Task:
In the records below, repeat exactly the lines between the line holding "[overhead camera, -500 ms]" and the line holding "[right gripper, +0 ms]", inclusive, and drop the pictures.

Exercise materials:
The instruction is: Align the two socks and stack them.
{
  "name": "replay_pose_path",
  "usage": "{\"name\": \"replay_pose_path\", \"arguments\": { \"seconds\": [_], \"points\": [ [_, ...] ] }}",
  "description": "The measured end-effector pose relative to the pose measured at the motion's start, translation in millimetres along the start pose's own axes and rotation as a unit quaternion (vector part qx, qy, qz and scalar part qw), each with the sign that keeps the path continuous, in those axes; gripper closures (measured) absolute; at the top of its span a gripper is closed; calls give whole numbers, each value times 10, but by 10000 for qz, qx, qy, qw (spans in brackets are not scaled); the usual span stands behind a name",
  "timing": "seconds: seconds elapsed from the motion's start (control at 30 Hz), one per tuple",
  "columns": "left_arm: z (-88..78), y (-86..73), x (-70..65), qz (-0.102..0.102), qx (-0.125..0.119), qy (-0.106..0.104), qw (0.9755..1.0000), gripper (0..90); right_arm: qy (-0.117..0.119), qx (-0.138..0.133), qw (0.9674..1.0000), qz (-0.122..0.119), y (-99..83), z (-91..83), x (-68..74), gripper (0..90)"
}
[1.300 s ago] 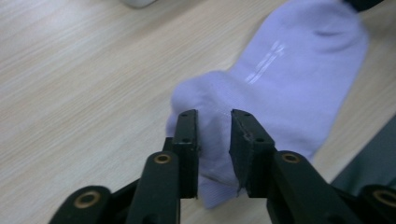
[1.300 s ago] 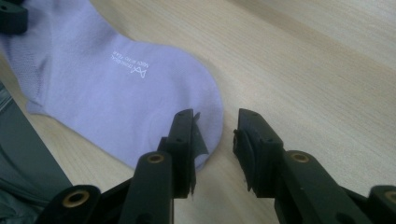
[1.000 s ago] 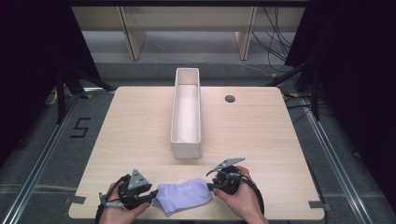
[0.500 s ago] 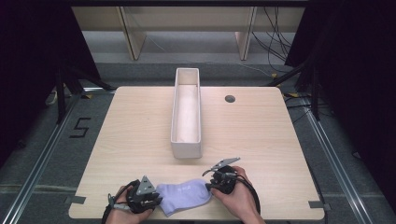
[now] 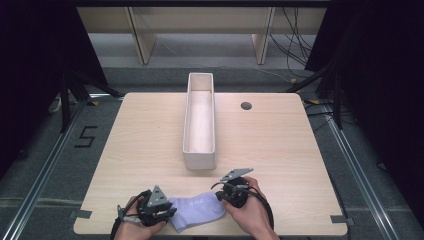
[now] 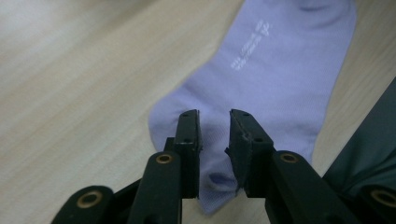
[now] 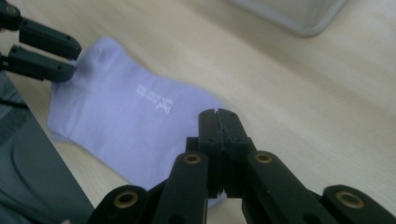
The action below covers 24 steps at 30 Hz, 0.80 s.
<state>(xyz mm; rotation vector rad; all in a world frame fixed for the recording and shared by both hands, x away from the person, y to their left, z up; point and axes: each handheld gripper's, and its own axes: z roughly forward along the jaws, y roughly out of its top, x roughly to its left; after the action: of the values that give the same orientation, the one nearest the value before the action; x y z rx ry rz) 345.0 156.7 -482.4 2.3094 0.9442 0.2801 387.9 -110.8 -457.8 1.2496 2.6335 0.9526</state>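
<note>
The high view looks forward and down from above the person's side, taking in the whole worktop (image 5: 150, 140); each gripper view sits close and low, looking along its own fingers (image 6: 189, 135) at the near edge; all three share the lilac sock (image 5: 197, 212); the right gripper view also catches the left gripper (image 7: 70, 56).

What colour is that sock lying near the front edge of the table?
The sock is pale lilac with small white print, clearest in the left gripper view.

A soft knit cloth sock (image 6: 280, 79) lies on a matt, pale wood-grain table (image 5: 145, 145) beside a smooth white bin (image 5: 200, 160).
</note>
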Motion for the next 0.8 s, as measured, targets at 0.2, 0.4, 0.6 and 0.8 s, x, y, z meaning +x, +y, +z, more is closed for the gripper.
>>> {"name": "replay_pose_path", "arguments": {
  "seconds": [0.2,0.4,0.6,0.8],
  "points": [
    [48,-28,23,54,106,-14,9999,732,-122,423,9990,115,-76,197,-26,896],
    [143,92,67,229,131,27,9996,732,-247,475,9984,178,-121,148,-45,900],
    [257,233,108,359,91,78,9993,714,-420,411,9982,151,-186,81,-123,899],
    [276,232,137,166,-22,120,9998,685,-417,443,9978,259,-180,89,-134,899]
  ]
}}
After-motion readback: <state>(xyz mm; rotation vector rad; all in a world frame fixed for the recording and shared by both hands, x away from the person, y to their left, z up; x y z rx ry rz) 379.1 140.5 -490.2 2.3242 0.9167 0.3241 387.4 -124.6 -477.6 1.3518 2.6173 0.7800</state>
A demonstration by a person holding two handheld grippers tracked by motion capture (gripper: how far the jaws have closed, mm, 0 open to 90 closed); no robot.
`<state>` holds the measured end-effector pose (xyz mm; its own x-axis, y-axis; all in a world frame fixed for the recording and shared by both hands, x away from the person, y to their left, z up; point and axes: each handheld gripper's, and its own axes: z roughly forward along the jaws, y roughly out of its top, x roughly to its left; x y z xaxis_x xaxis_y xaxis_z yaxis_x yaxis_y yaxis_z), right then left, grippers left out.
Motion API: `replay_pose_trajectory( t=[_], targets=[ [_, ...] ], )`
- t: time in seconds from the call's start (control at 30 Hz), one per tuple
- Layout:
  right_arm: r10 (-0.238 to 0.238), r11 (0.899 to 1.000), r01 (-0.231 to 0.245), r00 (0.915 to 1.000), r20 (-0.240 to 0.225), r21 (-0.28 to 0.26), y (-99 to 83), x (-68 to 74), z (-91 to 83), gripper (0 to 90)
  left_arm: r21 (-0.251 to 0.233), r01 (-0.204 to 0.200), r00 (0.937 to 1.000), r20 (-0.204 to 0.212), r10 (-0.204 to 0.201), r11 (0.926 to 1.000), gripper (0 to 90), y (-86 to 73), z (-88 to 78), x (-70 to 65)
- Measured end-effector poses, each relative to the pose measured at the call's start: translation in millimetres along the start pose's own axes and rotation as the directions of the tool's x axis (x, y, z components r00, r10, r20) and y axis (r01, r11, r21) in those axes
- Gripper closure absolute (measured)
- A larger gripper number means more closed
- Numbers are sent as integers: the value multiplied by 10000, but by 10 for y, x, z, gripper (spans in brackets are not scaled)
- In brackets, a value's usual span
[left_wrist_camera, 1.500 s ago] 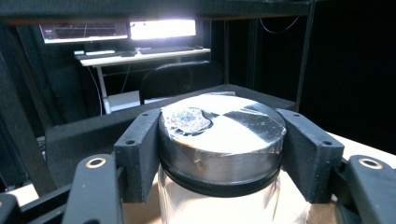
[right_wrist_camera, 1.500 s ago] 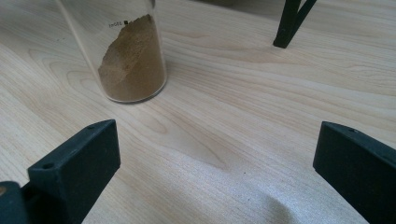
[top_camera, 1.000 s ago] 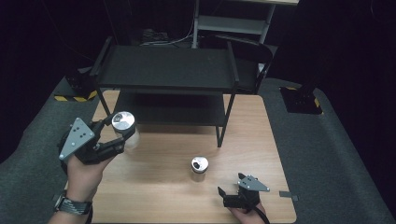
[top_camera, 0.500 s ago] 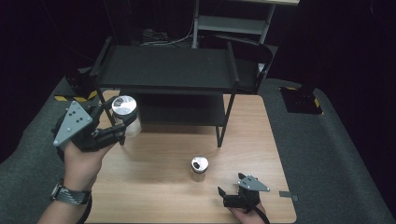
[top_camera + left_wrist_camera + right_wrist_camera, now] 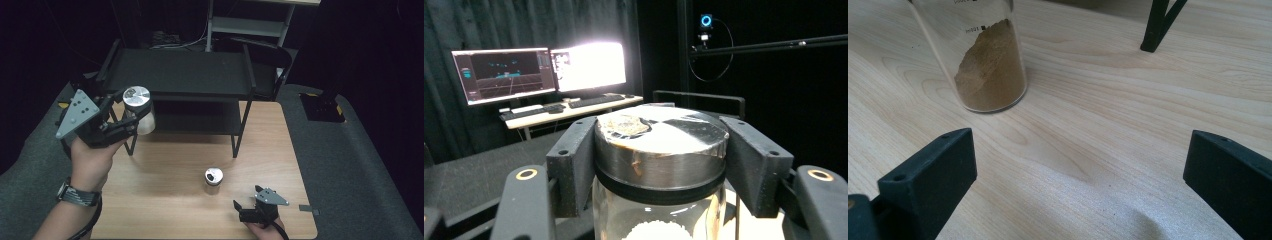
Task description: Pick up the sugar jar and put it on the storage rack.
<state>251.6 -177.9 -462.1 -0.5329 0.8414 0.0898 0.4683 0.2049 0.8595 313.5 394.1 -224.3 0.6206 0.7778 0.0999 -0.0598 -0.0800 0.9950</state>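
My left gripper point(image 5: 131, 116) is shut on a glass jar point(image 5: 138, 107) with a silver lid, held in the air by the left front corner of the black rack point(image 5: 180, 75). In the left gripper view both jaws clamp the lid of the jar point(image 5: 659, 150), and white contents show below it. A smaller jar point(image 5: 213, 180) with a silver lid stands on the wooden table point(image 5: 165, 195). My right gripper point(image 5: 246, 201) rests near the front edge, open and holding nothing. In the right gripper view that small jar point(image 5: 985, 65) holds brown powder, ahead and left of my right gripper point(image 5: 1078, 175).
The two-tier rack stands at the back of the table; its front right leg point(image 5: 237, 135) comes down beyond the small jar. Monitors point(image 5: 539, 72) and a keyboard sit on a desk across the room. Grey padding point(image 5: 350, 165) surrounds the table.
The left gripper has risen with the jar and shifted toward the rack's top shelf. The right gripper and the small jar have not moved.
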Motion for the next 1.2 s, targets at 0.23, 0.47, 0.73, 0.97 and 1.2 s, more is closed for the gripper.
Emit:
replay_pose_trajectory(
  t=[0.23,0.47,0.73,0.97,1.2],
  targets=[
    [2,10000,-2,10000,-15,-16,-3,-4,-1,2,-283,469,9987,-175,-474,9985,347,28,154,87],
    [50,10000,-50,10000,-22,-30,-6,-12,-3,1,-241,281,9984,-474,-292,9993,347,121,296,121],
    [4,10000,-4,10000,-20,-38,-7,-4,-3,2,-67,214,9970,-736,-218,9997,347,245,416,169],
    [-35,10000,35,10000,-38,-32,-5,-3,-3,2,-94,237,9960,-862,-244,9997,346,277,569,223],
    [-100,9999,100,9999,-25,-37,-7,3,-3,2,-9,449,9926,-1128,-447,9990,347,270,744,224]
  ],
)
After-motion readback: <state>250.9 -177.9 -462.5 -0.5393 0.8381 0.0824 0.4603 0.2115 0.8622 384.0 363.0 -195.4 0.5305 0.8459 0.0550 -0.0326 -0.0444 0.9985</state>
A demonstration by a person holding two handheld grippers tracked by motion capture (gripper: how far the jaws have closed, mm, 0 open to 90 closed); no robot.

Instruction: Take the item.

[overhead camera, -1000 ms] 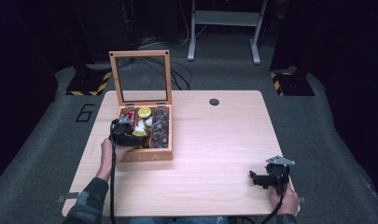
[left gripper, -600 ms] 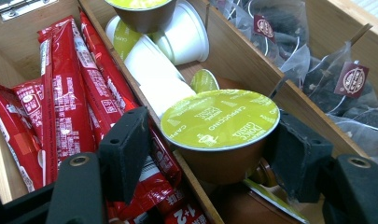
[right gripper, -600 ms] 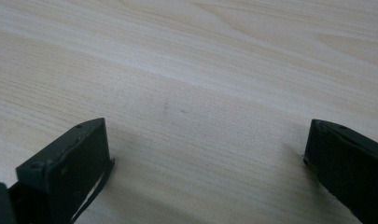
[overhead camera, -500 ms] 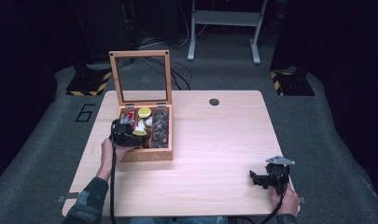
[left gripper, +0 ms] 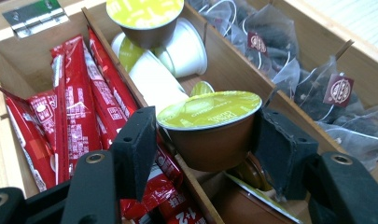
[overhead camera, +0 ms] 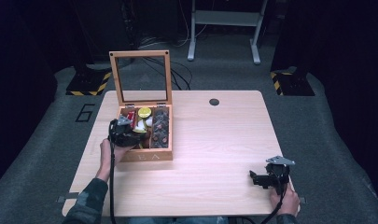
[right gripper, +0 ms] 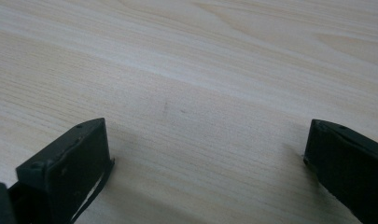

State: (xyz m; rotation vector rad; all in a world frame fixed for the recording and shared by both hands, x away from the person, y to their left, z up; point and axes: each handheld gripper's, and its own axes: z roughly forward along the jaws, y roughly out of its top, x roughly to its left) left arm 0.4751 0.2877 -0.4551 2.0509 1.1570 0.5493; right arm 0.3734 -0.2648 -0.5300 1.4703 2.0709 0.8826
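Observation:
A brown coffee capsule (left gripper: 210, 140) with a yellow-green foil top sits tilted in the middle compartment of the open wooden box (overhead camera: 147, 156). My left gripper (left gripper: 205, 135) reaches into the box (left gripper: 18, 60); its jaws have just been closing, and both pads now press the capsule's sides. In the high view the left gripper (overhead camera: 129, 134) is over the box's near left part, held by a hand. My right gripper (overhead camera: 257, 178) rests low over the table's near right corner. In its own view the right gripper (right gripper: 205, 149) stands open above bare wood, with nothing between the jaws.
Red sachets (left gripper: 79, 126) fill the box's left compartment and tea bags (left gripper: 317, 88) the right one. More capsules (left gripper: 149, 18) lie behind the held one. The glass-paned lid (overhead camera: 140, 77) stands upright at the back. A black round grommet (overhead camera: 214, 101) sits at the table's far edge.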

Result for this task:
[overhead camera, -500 ms] 
[left gripper, +0 ms] 
[overhead camera, +0 ms] 
[right gripper, +0 ms] 

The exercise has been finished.